UPDATED 21:40 EST / AUGUST 05 2019

SECURITY

IBM report finds destructive malware attacks have doubled since January

A new report released today by IBM Corp.’s X-Force Incident Response and Intelligence Services team says destructive malware attacks have shot up threefold over the last six months as cybercriminals and nation-state actors escalate their attacks.

Ransomware bundled with so-called wiper elements — that is, the ability to delete data to increase the pressure on victims to pay a ransom — led the pack in increased numbers since January with ransomware attacks overall up 116%. “While not all ransomware attacks incorporate destructive malware,” the report noted, “the simultaneous increase in overall ransomware attacks and ransomware with destructive elements underscores the enhanced threat to corporations from ransomware capable of permanently wiping data.”

One of the most prominent forms of ransomware with wiper functionality this year has been MegaCortex, described in May as rapidly spreading across corporate networks. As Ars Technica noted, MegaCortex and a similar form of ransomware called LockerGoga still have a financial component as with traditional ransomware but also go after industrial systems as well as data.
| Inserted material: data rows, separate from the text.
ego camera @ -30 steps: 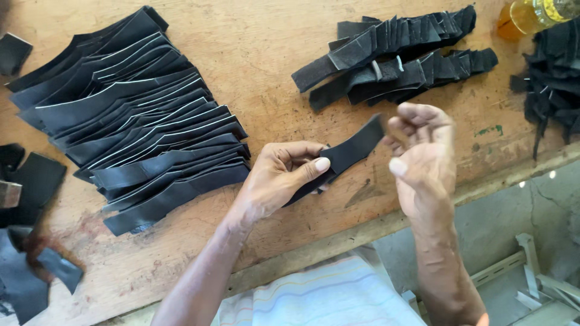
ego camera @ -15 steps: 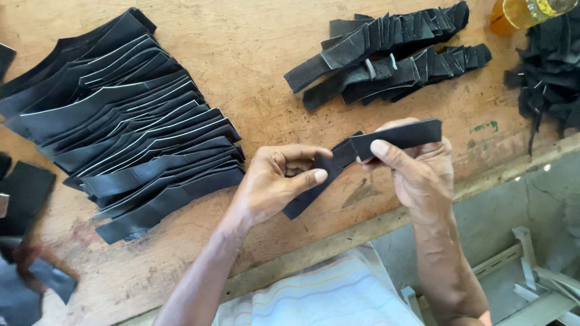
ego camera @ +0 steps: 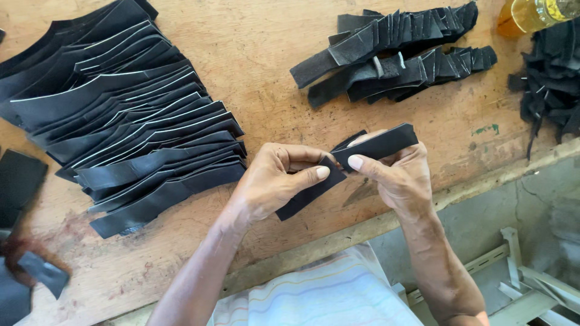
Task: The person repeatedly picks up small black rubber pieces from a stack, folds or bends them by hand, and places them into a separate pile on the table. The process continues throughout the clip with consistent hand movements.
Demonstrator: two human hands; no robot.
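Both hands pinch what I hold: left hand point(ego camera: 272, 184) and right hand point(ego camera: 396, 175) grip a folded black strip point(ego camera: 374, 147) | strip above wooden table point(ego camera: 272, 72) edge | fanned black strips point(ego camera: 133, 133) lie left

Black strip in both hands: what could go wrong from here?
The black strip is pinched only by fingertips of the left hand and right hand, so it might slip or fold unevenly. The hands work near the table edge; a dropped strip could fall off the table.
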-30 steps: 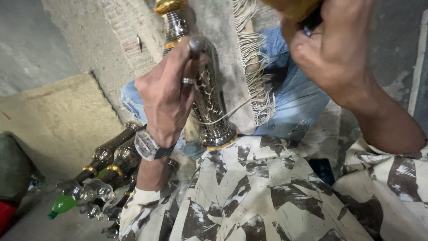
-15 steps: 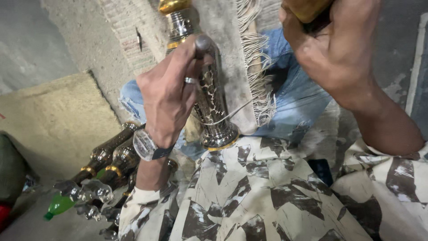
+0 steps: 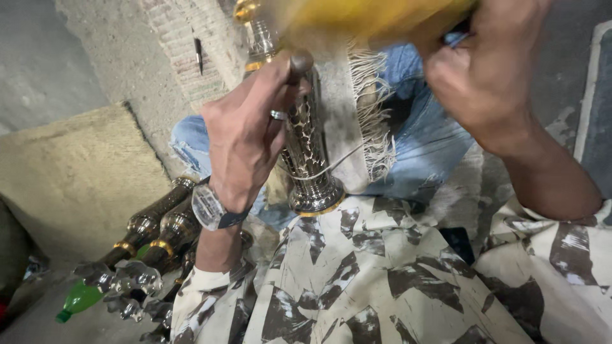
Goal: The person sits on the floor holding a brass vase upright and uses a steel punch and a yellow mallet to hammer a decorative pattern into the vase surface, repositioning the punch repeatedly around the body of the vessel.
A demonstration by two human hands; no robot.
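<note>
An ornate silver metal stem (image 3: 307, 146) with gold bands stands upright, its flared base resting on my patterned lap. My left hand (image 3: 245, 134), with a ring and a wristwatch, is closed around a small dark tool whose round end pokes out beside the stem's upper part. My right hand (image 3: 488, 70) is up at the top right, gripping a blurred yellow object (image 3: 370, 19) that streaks across the top of the view. A thin wire curves off the stem's lower part.
Several similar dark and gold metal stems (image 3: 159, 226) lie in a pile at the lower left, beside a green plastic bottle (image 3: 80, 299). A fringed grey cloth (image 3: 363, 121) hangs behind the stem. A beige cushion (image 3: 76, 178) leans against the plastered wall.
My right hand has moved left and the yellow object now sweeps blurred across the top. My left hand has risen slightly along the stem.
</note>
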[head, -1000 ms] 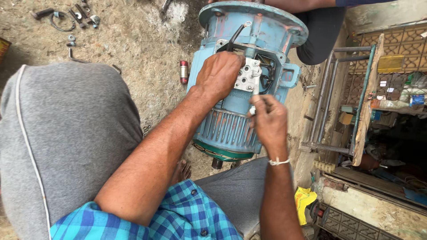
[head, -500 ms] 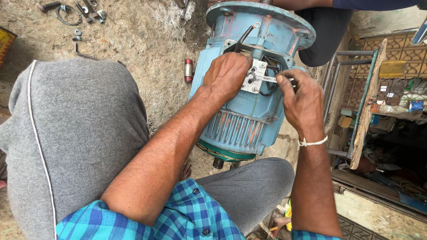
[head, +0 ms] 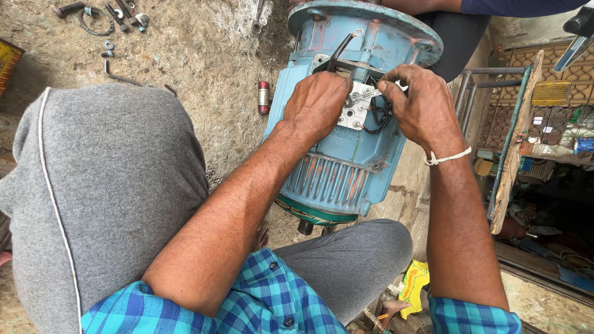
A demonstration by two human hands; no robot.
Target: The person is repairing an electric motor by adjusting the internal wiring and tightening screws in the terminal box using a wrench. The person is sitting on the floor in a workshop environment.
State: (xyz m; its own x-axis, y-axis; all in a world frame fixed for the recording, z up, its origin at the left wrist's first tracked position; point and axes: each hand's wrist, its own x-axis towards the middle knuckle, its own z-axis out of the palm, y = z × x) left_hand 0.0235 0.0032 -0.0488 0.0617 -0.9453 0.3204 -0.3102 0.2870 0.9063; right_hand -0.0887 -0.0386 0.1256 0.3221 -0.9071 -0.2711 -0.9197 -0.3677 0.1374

The report said half of attacks targeted manufacturing, with an increase as well in attacks targeting oil and gas and education.

The most common method being used by cybercriminals remains phishing emails, followed by password guessing, third-party connections and watering hole attacks, which target a particular organization with malware installed on a websites regularly used by members in an attempt to infect computers inside the organization.

Noting that the data used is related to X-Force customers, the report found that destructive attacks are costing multinational companies $239 million on average, way more than $3.92 million average cost of a data breach. “A single destructive attack destroys 12,000 machines per company on average — creating quite a tab for new devices in order to get companies’ workforce back in action,” the report noted.

The report concluded that companies can do more to reduce risks from attacks, including testing response plans, tapping into threat intelligence, effective defense in depth, the use of multifactor authentication and — probably the most obvious one of all — “have backups, test backups and offline backups.”